### EXERCISE
Each line below should be repeated exactly as written, with no pictures carried over.
Segment Open
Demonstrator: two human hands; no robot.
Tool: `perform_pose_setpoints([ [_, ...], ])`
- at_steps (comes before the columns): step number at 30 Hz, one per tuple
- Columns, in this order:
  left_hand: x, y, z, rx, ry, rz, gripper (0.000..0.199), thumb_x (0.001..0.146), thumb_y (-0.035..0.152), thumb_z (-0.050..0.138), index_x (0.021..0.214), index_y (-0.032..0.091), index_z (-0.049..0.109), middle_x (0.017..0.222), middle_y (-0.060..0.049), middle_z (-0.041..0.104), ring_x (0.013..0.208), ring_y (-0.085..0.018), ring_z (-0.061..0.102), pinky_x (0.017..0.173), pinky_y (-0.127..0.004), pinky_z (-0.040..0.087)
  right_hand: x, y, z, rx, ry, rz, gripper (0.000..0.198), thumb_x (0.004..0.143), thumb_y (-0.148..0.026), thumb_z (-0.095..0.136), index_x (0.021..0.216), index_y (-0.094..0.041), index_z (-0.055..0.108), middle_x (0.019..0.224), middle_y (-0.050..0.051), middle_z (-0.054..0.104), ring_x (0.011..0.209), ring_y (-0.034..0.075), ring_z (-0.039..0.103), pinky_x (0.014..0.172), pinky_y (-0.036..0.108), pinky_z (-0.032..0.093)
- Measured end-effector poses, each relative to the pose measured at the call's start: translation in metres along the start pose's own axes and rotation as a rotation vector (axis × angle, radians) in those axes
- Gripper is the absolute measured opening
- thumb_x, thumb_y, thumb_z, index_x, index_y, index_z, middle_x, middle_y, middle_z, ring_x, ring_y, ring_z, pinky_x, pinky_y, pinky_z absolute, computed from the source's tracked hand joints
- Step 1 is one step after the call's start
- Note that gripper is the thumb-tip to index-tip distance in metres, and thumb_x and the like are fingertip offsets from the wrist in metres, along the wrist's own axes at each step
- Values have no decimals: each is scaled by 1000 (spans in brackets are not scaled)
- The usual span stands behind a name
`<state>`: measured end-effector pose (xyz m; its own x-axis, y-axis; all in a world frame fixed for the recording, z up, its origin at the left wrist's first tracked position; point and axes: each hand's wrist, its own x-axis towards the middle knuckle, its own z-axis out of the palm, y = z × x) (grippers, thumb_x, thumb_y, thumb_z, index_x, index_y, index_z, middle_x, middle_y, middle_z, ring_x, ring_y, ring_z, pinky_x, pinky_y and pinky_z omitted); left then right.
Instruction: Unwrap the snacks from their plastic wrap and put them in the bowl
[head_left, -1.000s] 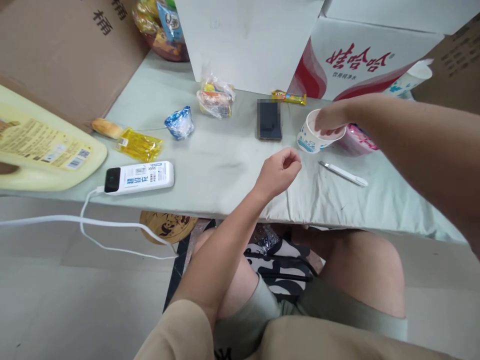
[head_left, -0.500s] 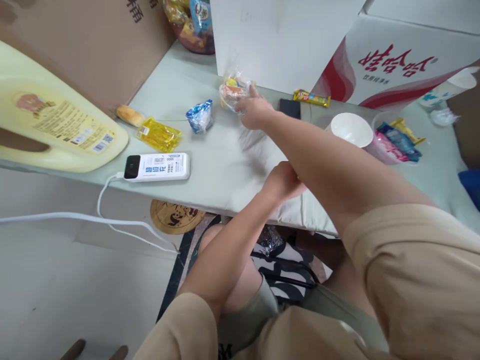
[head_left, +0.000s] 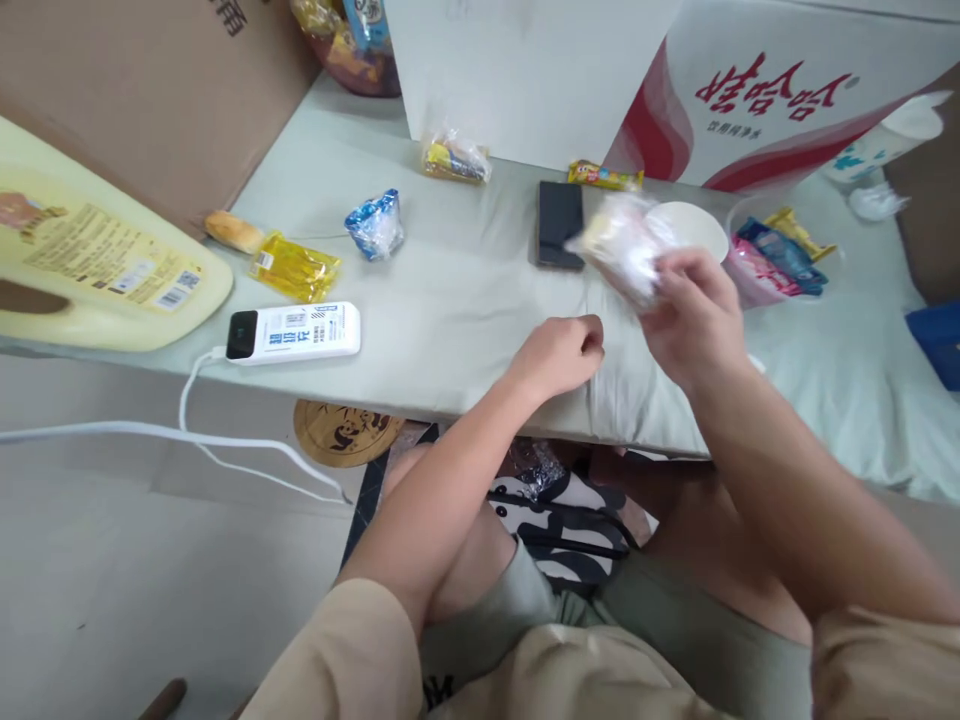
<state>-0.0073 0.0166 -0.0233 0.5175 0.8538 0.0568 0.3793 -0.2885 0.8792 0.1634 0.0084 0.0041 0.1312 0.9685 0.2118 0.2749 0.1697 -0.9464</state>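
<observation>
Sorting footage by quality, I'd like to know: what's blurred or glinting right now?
In the head view, the clear packet in the right hand is smeared, likely by motion; same view, the blue wrapper shows small glints, while large print on the power bank is legible.

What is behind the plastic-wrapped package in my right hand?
Past the plastic-wrapped package in your right hand, the upper part of a white paper cup shows. The cup's lower side and whatever lies directly behind the package are covered.
</observation>
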Motion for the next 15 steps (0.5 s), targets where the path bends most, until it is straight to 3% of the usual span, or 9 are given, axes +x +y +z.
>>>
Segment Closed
### RESULT FOR THIS TASK
Demonstrator: two human hands; no robot.
Tool: `perform_pose_setpoints([ [_, ...], ])`
- at_steps (comes before the columns): step number at 30 Hz, one per tuple
- Columns, in this order:
  left_hand: x, y, z, rx, ry, rz, gripper (0.000..0.199), thumb_x (0.001..0.146), thumb_y (-0.035..0.152), thumb_z (-0.050..0.138), index_x (0.021..0.214), index_y (-0.032..0.091), index_z (-0.049..0.109), middle_x (0.017..0.222), middle_y (-0.060..0.049), middle_z (-0.041..0.104), ring_x (0.013..0.208), ring_y (-0.085..0.018), ring_z (-0.061..0.102), pinky_x (0.017..0.173), pinky_y (-0.127..0.004), pinky_z (-0.040..0.087)
  right_hand: x, y, z, rx, ry, rz, gripper (0.000..0.198), thumb_x (0.004..0.143), thumb_y (-0.148..0.026), thumb_z (-0.095..0.136), index_x (0.021..0.216), index_y (-0.094..0.041), index_z (-0.055..0.108), middle_x (0.019..0.224), middle_y (-0.050..0.051), middle_z (-0.054..0.104), ring_x (0.011..0.209), ring_y (-0.034..0.075), ring_z (-0.039..0.103), pinky_x (0.014..0.172), pinky_y (-0.036..0.108), pinky_z (-0.032..0.093)
- Measured end-effector poses, each relative to the pose measured at the call's start: translation in metres along the start pose's own axes and rotation as a rotation vector (axis × angle, radians) in those axes
- Gripper is the absolute measured opening
- thumb_x, thumb_y, thumb_z, index_x, index_y, index_z, middle_x, middle_y, middle_z, ring_x, ring_y, ring_z, pinky_x, pinky_y, pinky_z absolute, computed from the source's tracked hand joints
- Step 1 is one step after the call's start
- Note that gripper is the thumb-tip to index-tip distance in metres, and thumb_x and the like are fingertip offsets from the wrist in metres, along the wrist's own axes at each step
- Values have no decimals: each is scaled by 1000 (spans in brackets are not scaled)
- The usual span stands behind a name
`<state>`: measured end-effector pose (xyz m; its own x-axis, y-axis; all in a world frame fixed for the recording, z up, its origin at the left wrist's first tracked position; point and axes: each hand's wrist, its own x-axis towards the middle knuckle, its own z-axis out of the palm, y = z × x) (grippers, thumb_x, thumb_y, thumb_z, index_x, index_y, index_z, middle_x, middle_y, middle_z, ring_x, ring_y, ring_z, pinky_x, pinky_y and pinky_z omitted); left then right.
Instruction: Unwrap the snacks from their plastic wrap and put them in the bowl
[head_left, -1.000s] 
[head_left, -0.500s] 
[head_left, +0.000s] 
<state>-0.0073 0.0166 -0.0233 0.5175 0.8538 0.0568 0.3793 -0.2885 0.8792 0.1634 0.0084 0.0041 0.1312 0.9685 0.2118 0.2749 0.1697 -0.9464</state>
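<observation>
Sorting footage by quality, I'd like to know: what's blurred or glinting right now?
In the head view, the clear packet in the right hand is smeared, likely by motion; same view, the blue wrapper shows small glints, while large print on the power bank is legible.

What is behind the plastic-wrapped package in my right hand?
Past the plastic-wrapped package in your right hand, the upper part of a white paper cup shows. The cup's lower side and whatever lies directly behind the package are covered.
</observation>
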Motion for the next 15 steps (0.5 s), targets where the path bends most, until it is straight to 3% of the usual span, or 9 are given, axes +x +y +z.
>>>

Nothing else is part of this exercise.